There’s no shortage of scams trying to get us to turn over our login information, payment details, or other critical data. But recently, bad actors online seem to be refocusing their attention on Apple users.
First, it was the “iCloud storage is full” scam. Now there’s another, designed to trick not just iCloud users, but anyone with an Apple account. It’s become known as the “Apple High Alert” scam. Here’s what you need to know about it—and how to protect yourself.
What is the Apple High Alert scam?
Apple High Alert is the latest phishing scam targeting people with Apple accounts, including iCloud users and anyone with an iPhone or other Apple device.
The scam does not take advantage of any vulnerabilities in Apple’s services or devices. Instead, it relies on tried and tested social engineering methods to trick users into giving their valuable information over to the scammer, so that the scammer can steal their financial information or hijack their Apple account or Apple device, like an iPhone.
As ConsumerAffairs notes, the messaging often includes phrases like “Security Breach Detected,” “Your iPhone Has Been Compromised,” and “High Alert,” which is where the scam’s name comes from.
How does the Apple High Alert scam work?
According to ConsumerAffairs, the scam works like this:
A targeted user will receive a phone call, email, text message, or web browser pop-up claiming to be from Apple.
No matter the medium, the message is the same. It relays that your Apple account, or even your iPhone, has been compromised. The message claims to know this because suspicious activity was supposedly detected on your account.

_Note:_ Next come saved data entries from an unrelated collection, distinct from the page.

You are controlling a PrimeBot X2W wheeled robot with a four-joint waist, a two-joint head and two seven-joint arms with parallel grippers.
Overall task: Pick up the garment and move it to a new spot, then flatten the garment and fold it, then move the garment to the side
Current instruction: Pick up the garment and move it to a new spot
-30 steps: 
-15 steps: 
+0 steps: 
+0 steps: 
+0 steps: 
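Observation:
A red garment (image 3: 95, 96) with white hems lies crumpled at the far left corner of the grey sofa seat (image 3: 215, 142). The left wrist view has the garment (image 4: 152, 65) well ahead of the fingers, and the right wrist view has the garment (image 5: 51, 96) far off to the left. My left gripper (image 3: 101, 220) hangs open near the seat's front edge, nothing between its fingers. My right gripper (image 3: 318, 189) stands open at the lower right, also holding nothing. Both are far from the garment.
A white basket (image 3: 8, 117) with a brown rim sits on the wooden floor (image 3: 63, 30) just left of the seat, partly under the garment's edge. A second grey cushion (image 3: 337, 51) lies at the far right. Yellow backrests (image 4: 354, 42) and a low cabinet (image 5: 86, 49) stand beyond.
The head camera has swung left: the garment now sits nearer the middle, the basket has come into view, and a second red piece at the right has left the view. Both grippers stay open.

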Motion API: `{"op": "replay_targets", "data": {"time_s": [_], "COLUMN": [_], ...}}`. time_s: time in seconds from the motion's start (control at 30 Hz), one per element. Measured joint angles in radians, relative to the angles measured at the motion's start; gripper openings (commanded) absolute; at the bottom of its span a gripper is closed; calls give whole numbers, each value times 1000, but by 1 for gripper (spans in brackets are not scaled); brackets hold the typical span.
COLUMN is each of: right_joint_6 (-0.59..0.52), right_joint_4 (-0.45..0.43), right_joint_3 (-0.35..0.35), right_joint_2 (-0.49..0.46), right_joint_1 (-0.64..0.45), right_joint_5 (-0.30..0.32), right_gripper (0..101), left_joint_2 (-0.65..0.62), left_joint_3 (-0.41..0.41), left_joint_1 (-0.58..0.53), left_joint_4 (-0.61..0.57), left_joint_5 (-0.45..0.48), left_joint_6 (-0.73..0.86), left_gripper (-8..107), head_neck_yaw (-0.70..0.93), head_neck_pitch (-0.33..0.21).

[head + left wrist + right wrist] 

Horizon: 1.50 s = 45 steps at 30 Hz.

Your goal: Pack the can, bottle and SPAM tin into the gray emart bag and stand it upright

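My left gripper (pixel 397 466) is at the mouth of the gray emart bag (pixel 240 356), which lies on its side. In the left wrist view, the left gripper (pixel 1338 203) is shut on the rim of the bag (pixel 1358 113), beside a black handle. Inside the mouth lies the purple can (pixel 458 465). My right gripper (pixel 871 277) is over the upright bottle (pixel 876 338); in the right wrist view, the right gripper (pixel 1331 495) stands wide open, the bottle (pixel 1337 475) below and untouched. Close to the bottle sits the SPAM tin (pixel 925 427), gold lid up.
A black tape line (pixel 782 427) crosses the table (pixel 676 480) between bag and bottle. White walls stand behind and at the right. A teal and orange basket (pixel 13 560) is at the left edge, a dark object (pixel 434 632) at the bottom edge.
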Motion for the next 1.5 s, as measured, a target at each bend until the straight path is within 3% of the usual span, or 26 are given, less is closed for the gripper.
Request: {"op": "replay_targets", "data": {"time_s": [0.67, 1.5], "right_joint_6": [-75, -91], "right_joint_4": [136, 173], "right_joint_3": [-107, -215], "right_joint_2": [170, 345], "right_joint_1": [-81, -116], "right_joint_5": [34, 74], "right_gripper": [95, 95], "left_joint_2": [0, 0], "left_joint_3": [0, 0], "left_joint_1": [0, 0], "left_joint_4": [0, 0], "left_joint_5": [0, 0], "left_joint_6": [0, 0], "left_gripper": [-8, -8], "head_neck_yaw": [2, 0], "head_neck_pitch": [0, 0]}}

This supposed suspicious activity, the scam claims, may put your iCloud data, such as your photos or emails, at risk of being deleted, or your payment methods being charged for purchases you didn’t make.
To ostensibly stop this, the target is instructed to turn over their sensitive information, such as their Apple ID login credentials or payment details, or to install software on their device to fix the issue.
In reality, the scammer will use the data you turn over to either hijack your Apple account, hijack your Apple device, or steal your payment information.
How do I know if I am the target of the Apple High Alert scam?
The Apple High Alert scam can feel like a genuine message from Apple. Scammers often use Apple’s official logos in their messaging and may even include links to websites that appear to be owned by Apple. And in cases where the scammer targets you via a phone call, it is relatively simple for them to make their caller ID appear to confirm that the call is coming from Apple.
However, there are many tells, or giveaways, that users can look for to determine whether a message is likely from Apple. Things to keep an eye out for include:
- links that direct you to a website that has a primary domain name other than Apple.com
- email addresses that do not end in @apple.com, and
- poor grammar, or even threatening or doom-mongering messaging.
All of the above are telltale signs that the message is not from Apple and is a scam.
The Apple High Alert scam, like most other phishing scams, is designed to create a sense of urgency so that you will follow instructions without thinking, rather than taking a breath and asking yourself if this message is for real.
Scammers often create that urgency by claiming that if you don’t act immediately, your valuable photos will be deleted, your data will become inaccessible and unrecoverable, or you may be legally and financially liable for massive purchases supposedly made through your Apple account.
What can I do to protect myself from the Apple High Alert scam?
The immediate thing you can do to protect yourself, should you receive one of these Apple High Alert scam messages, is to take a deep breath and avoid the impulse to act right away.
Instead, ask yourself if the message adds up. If the URL of any link does not have www.apple.com as the primary domain, or the email address that sent the message does not end in @apple.com, that’s a big red flag.
If the message feels like a ticking clock and says that you must act immediately, that’s another huge red flag. And if the message instructs you to install an app on your device, download a profile to your iPhone, or hand over your Apple ID password or two-factor authentication code, that’s about as big a red flag as there can be.
Apple has an entire support document that details common social engineering schemes and tactics. In it, Apple explicitly states that it will never ask a user for their Apple Account password or their verification codes.
If you have any concern that a message you receive might be a scam, do not reply to it or interact with it. Instead, go to a web browser and navigate to Apple’s Apple Account login portal online—or access your Apple Account directly through the Settings app on your Mac, iPhone, or iPad. If there is indeed a problem with your Apple account, you’ll likely see a message there.
If you still have concerns, you can contact Apple through the company’s official support channels. Just never, ever, use the contact information provided in a message you think is a scam.